Diaconate Ordinations


Given at Westminster Cathedral on 13 June 2015 at the ordination to the diaconate of Christian de Lisle, Daniel Palmer, Damian Ryan, Tony Thomas and Chinedu Udo.

My dear brothers,

Christian, Daniel, Damian, Tony and Chinedu,

In the opening hymn we sang, ‘Thy hand O God has guided Thy flock from age to age’. We rejoice today in the way in which the Lord has been guiding you through your lives to this point when you commit yourselves to his service in a new and definite way as deacons. The Lord will continue to guide you as you become heralds of the gospel, inviting people to recognise and accept the mercy of God, to allow themselves to be drawn into his friendship and to walk more closely in his ways through your preaching and the celebration of baptisms, marriages and funerals. You are called to offer people a message of hope and the promise of God’s steadfast love.

The Holy Spirit has been leading you over the years of discernment and formation to follow Christ the Good Shepherd and now you are to be sent out to announce that, ‘the Kingdom of God is very near to you’. This kingdom is built on justice, truth and love. The words of Jesus, ‘Peace to this house’, invite you to be servants of peace who are sent to bring the gift of peace to those you meet and to help the ministry of the Lord’s work in establishing the peace of his kingdom. The dismissal from the Mass, properly the words of the deacon, send the people nourished by God’s Word and Sacrament into the world to bring the gifts they have received into their work of service and love. They remind us that the deacon is a bridge between the altar, the Church and the world. As ‘bridge-builders’ you will help people to relate their lives and their faith in Jesus Christ.

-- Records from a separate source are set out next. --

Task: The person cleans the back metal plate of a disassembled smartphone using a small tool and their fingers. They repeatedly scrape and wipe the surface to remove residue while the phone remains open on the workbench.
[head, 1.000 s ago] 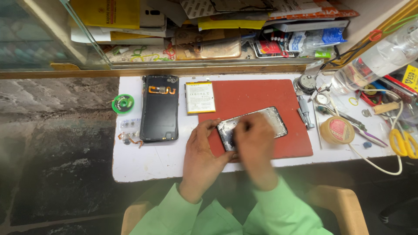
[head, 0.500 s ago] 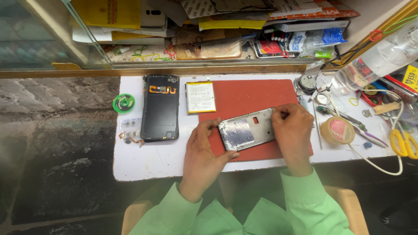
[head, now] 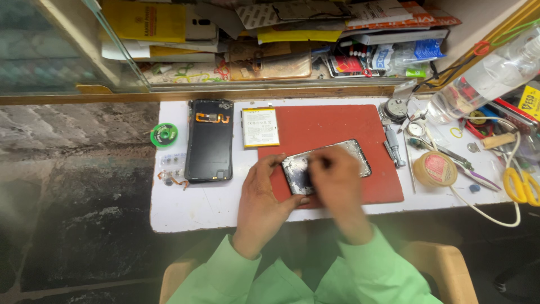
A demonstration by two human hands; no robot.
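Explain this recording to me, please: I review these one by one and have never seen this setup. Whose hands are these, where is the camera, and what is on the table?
The camera sits on a person's head, looking down at their own two bare hands. The left hand steadies an opened phone lying on a red mat; the right hand, blurred, works on top of it. Beside the mat lie a flat battery, a black back cover and a green reel. Tools, a tape roll and yellow scissors crowd the right of the white table.
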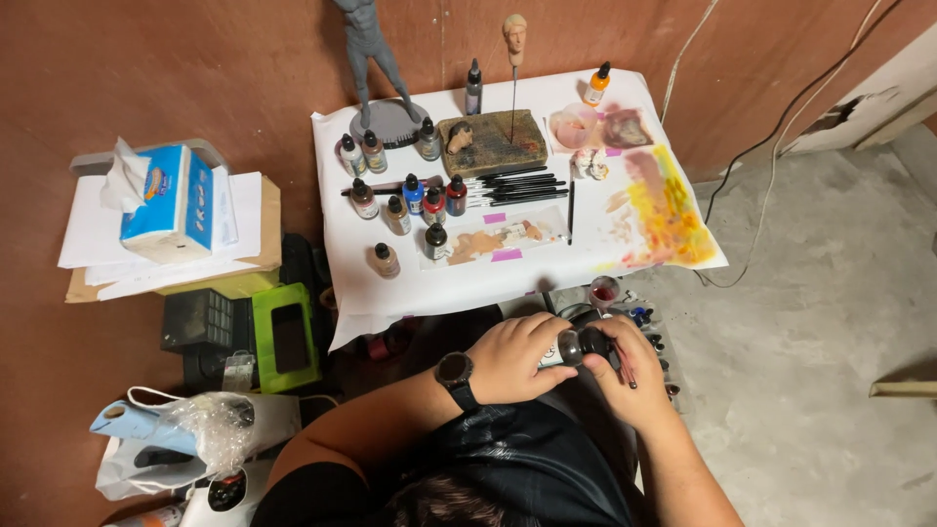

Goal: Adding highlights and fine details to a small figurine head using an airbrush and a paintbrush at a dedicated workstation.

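Head view: both hands, left hand (510, 358) and right hand (632, 376), grip a small dark bottle (574, 345).

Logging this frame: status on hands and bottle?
Left hand and right hand both gripping small dark bottle. Brush in right hand. Nothing blocking.

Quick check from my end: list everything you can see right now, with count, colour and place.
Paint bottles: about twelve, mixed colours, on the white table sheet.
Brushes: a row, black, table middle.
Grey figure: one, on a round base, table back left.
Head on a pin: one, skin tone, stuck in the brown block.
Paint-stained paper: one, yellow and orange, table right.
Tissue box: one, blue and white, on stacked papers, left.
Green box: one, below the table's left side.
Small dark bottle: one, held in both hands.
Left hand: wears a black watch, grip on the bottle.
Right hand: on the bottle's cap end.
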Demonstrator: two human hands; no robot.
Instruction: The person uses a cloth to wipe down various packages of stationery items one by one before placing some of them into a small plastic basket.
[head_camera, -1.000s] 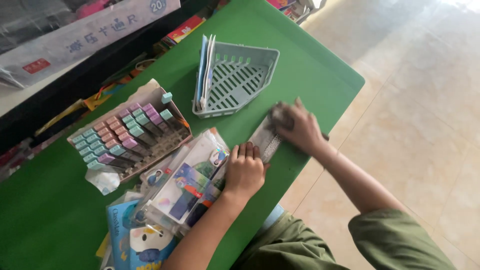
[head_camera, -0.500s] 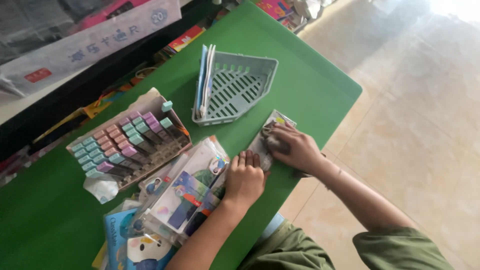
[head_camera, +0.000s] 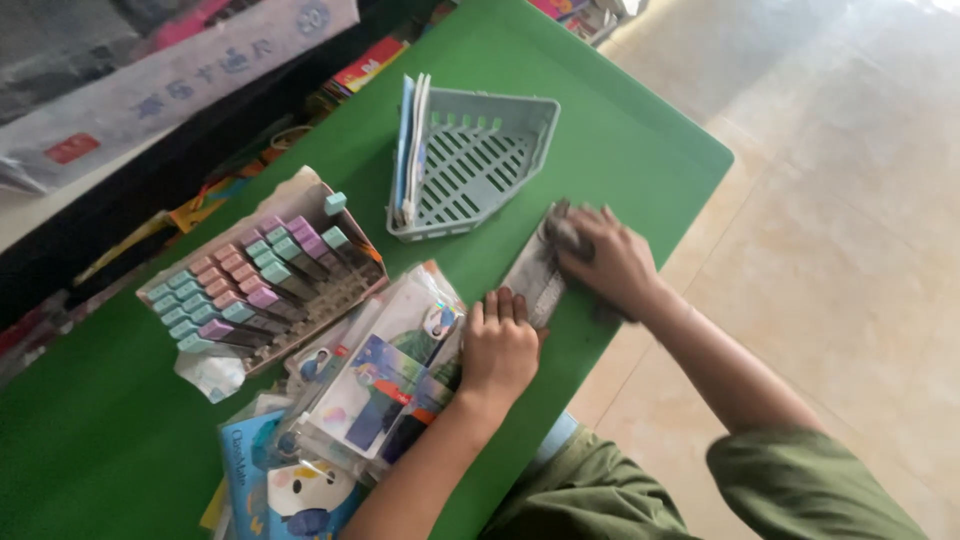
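Grey cloth (head_camera: 535, 275) further out under right hand (head_camera: 610, 262).

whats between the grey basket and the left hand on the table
Only bare green table shows between the grey basket and the left hand in the head view; the grey packet lies just beside that stretch.

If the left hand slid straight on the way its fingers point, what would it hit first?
The left hand points up the green table, fingertips at the grey packet edge. Beyond a strip of bare table, it would probably first meet the grey slotted basket; depth is unclear.
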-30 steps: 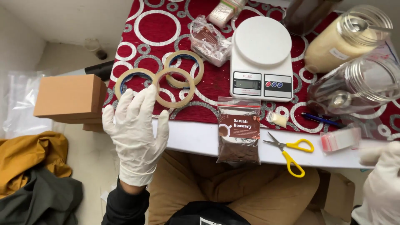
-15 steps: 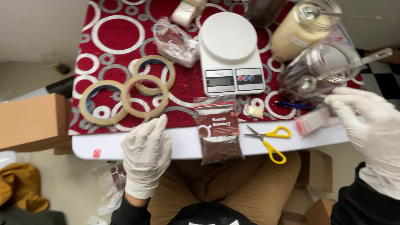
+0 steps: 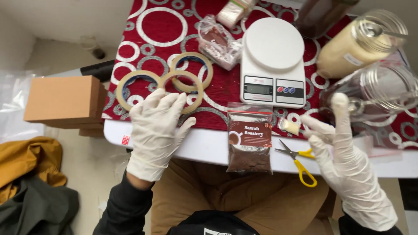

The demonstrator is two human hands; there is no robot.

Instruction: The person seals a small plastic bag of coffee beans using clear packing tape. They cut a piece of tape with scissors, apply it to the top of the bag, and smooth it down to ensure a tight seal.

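While neither gloved hand is gripping anything, the left hand (image 3: 154, 135) is lying open and flat, palm down, with its fingertips reaching over the table's white edge (image 3: 204, 150) onto the nearest of three masking tape rolls (image 3: 180, 75). The right hand (image 3: 348, 169) is hanging open too, index finger pointing up in front of an empty glass jar (image 3: 383, 89) lying on its side (whether it is touching the glass I cannot tell). Judging by this, the work is sitting in a pause between grasps, with the hands positioning rather than carrying. Lifting a roll would call for the left fingers to be curling through its open centre or pinching its rim. The rolls are lying flat on the red circle-patterned cloth (image 3: 161, 26), touching one another in a cluster, beige bands with thin cores, all partly used. Between the hands, a clear pouch of dark ground coffee (image 3: 250, 146) is lying across the table edge, with yellow-handled scissors (image 3: 300, 163) just beside it and a white digital kitchen scale (image 3: 272, 61) behind.
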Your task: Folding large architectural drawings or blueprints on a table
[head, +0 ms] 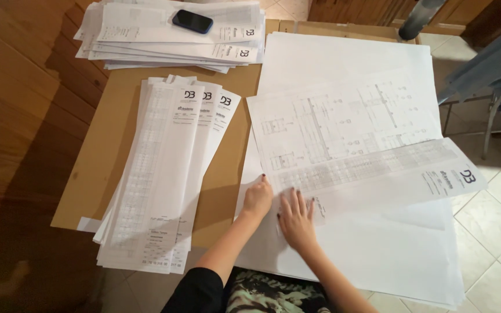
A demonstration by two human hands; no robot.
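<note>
A large printed drawing sheet [349,139] lies on a stack of big white sheets [389,255] at the right. My left hand [257,197] rests with curled fingers on the sheet's near left corner, one fingertip pressing its edge. My right hand [296,219] lies flat, fingers spread, on the sheet just right of the left hand. Neither hand holds anything. A pile of folded narrow drawings [163,174] lies to the left of my hands on brown cardboard [111,150].
Another pile of folded sheets [169,40] sits at the far left with a dark phone [192,21] on top. A wooden wall runs along the left. A chair with grey cloth [488,69] stands on the tiled floor at the right.
</note>
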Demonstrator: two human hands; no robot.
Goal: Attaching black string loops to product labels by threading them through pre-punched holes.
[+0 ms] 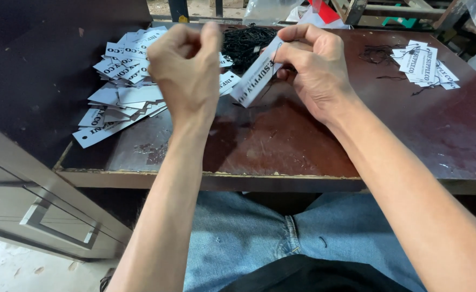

As you proclaim the gospel, so you are called to be a messenger of joy. The prophet Isaiah says that the Lord’s people will be famous throughout the nations and that all who see them will admit that they are a race whom the Lord has blessed. Recognising your dependence on Christ who invites you to share in this office, you can sing out the words from Isaiah, ‘I exult for joy in the Lord, my soul rejoices in my God, for he has clothed me in the garments of salvation.’ These words are echoed in Mary’s Magnificat which you will pray each day. I hope that your evening prayer will be an opportunity to thank the Father for the gifts and blessings of the day as well as the prayer of petition offered with Christ and asking the intercession of Mary for those you have met during the day. This joy is to borne in your faces because joy is attractive and infectious and will make people think about how you find meaning in your lives.

As a minister of the chalice you will bear in your hands the blood of Christ which is poured out through the suffering of his Passion and Death so that sins may be forgiven. You are invited to share in his suffering and also be close to the suffering of the people whom you serve. As you begin to know them and they grow in trust of you, they will share the secrets of their hearts and reveal the suffering and pain that they carry within their lives and their families. The gospel today tells us that we must stay with people long enough so that they have time to tell their story. It invites us to spend time in the houses of our people, accepting a meal, and finding those opportunities to give a word of encouragement, a word of hope, or help them to grow in their friendship with Jesus Christ. The work of evangelisation requires time and patience as well as recognising that the particular situation in which you find yourself is part of the whole through which the Holy Spirit is at work. Don’t worry about success but rather, just as the seeds spring up in a garden or the season of spring brings forth new life, trust in the power of God.

Today you commit yourselves to celibacy for the sake of the kingdom of God.  It is a calling to deepen your relationship with Jesus Christ and to speak ever more deeply ‘heart to heart’ with him. Through your prayer you will deepen this relationship that will sustain and strengthen you. Consecrate yourself to him; in times of struggle seek refuge in him. Such a commitment will require sacrifice and perseverance. At times you will feel keenly the pain and cost of discipleship in the renunciation of marriage and one’s own family. This choice enables you to serve Christ and his people. Many people will not understand this choice but its meaning is better understood when you reveal lives of simplicity and service focused on Christ. St. Luke encourages a growth in simplicity and invites you to live as good stewards and remember that as celibate priests you have relatively few material needs. This calling invites you to walk lightly and humbly upon the earth, being sparing in the ownership and possession of goods, as well as being grateful to God for the gifts given to you. You are called to witness to the love of Christ as the heart of your life and so point others to the fact that their hearts too are restless until they rest in God.

I know that you look forward, God willing, to ordination as priests next year. Whilst you will exercise your ministry as deacons this year, it will always be a reminder that you are always a deacon and so called to service and to stay close to the chalice of suffering in the lives of your people.  Pray fervently for them, offering them to the Lord through the Liturgy of the Hours, and always encourage one another. You are sent out to glorify the Lord by your lives and will bring the hope of the gospel to those you meet.